→ **To do**
Identify and pull out each line of the entries in which "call" occurs.

(Saved entries)
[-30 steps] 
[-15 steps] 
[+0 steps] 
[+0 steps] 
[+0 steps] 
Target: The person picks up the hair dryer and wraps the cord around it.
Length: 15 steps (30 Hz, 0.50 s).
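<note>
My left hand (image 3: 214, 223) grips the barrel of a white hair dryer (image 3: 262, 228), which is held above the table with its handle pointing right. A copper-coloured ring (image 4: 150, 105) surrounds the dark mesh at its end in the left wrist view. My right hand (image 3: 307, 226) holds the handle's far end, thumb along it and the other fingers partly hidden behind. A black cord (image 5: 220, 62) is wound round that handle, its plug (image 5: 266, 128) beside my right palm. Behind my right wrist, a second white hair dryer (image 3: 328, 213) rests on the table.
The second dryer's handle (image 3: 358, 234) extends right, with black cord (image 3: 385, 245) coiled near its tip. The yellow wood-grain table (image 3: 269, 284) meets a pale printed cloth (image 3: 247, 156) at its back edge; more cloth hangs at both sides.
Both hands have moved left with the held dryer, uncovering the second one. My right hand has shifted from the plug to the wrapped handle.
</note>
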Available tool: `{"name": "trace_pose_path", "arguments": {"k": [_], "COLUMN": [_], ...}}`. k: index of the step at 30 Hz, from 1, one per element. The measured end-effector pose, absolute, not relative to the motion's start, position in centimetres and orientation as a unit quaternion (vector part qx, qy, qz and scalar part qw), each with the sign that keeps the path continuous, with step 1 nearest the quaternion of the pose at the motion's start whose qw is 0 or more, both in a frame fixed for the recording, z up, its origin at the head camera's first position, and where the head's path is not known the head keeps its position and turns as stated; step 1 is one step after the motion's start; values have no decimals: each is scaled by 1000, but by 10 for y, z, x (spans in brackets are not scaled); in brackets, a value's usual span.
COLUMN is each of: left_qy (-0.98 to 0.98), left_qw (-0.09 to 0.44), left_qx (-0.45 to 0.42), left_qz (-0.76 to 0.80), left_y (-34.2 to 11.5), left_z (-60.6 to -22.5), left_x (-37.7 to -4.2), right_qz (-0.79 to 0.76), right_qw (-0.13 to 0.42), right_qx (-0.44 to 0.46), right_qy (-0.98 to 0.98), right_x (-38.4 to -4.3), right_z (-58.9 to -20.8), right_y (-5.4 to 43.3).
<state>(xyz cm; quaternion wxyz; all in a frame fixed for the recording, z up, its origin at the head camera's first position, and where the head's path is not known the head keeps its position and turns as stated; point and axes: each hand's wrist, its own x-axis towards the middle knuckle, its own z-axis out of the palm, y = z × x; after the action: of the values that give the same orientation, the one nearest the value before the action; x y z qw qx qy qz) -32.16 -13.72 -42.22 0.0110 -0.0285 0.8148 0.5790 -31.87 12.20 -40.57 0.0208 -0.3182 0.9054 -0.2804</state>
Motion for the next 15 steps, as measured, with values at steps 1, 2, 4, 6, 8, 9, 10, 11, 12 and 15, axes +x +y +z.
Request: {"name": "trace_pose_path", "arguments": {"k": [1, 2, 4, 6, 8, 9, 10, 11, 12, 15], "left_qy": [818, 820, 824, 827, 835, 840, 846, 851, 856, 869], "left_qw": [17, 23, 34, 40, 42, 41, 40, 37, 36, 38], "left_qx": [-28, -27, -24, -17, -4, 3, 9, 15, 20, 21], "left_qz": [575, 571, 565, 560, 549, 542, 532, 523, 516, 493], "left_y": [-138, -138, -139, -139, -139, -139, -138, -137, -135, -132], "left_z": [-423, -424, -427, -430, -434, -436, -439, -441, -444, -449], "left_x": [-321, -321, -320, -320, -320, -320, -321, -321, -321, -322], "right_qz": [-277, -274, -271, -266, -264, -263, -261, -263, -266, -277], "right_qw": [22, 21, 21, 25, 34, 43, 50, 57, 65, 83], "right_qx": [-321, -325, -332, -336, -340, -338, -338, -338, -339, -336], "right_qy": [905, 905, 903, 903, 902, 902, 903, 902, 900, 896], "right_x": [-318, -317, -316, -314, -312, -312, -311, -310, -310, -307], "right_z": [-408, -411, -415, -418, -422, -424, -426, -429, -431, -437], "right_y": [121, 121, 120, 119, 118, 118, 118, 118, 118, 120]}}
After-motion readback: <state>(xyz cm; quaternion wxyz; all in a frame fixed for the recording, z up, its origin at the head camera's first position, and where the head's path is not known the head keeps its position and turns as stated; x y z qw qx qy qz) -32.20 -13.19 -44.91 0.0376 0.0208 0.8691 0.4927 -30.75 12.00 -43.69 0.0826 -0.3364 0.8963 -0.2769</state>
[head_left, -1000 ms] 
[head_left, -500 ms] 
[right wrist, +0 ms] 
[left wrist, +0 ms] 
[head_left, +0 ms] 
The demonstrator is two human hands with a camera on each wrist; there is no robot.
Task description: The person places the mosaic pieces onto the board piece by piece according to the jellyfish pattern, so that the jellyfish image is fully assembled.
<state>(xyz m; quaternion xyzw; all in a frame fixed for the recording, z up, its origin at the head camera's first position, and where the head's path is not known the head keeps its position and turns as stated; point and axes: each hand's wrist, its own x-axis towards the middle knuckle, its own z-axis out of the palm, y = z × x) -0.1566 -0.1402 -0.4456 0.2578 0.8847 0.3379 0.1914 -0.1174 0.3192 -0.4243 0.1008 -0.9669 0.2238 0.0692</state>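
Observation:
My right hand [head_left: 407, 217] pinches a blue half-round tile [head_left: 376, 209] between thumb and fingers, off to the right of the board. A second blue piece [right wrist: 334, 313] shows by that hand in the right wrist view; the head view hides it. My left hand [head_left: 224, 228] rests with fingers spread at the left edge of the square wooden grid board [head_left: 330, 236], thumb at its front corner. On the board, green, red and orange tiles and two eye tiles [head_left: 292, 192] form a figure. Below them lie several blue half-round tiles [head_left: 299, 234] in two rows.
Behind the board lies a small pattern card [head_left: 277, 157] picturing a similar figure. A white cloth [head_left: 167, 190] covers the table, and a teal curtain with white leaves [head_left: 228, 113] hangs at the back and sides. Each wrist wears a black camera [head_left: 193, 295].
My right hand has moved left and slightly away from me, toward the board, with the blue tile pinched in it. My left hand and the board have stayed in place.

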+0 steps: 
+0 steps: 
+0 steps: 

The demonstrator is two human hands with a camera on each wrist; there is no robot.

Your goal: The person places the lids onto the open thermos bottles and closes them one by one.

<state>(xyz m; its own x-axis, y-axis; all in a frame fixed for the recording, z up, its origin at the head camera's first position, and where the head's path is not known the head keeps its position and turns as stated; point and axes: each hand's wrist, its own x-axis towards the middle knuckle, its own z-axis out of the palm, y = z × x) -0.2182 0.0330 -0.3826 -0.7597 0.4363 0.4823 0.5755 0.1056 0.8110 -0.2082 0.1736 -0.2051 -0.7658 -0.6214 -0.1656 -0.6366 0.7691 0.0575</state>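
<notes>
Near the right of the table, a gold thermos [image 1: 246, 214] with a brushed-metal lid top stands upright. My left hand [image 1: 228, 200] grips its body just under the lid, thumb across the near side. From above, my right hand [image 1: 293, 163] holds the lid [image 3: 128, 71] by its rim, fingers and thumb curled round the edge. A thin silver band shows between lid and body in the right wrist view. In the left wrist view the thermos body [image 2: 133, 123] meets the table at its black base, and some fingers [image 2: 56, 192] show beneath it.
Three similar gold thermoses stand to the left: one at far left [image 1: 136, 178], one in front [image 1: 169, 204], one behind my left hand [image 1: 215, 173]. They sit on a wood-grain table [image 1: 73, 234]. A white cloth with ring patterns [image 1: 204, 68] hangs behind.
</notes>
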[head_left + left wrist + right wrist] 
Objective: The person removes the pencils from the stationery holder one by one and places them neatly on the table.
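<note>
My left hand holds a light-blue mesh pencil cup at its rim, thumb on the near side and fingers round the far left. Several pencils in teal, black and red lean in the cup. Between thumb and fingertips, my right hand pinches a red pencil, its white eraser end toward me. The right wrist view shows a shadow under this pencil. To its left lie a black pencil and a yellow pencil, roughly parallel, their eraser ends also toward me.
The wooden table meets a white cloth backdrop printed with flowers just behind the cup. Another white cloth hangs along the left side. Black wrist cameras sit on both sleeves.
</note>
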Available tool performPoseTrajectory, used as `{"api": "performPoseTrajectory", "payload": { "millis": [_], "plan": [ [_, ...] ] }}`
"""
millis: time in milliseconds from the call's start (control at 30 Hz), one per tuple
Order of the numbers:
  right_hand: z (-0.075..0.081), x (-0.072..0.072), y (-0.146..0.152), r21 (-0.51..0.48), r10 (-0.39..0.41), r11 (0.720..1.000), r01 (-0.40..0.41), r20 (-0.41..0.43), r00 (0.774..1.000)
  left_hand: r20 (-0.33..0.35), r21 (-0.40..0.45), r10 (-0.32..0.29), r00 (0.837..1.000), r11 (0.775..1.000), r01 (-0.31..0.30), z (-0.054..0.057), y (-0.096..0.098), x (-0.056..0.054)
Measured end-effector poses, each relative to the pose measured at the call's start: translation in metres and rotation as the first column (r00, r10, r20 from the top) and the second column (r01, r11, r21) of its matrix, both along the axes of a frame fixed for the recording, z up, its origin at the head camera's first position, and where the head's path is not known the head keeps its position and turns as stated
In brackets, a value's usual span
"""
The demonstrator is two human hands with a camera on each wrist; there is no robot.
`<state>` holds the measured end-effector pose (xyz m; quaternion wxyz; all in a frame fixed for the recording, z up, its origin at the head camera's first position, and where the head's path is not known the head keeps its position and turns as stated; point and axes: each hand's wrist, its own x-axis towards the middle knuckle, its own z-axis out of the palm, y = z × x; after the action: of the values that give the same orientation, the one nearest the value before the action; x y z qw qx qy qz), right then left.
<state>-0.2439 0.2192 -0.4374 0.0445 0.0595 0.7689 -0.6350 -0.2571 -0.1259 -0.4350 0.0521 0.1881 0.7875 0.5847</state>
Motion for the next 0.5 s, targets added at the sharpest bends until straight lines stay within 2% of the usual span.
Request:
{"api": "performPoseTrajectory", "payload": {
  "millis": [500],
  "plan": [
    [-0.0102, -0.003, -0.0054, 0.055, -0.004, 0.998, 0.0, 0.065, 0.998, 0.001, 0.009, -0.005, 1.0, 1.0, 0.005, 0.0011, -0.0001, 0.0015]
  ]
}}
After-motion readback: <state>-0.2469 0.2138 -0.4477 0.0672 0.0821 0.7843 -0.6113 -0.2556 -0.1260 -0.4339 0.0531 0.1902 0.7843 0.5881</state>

→ **Exercise answer**
millis: time in milliseconds from the call's start (control at 30 Hz), one per tuple
Measured end-effector poses, each relative to the pose measured at the call's start: translation in metres and rotation as the first column (r00, r10, r20 from the top) and the second column (r01, r11, r21) of its matrix, both along the axes of a frame fixed for the recording, z up, its origin at the head camera's first position, and where the head's path is not known the head keeps its position and turns as stated

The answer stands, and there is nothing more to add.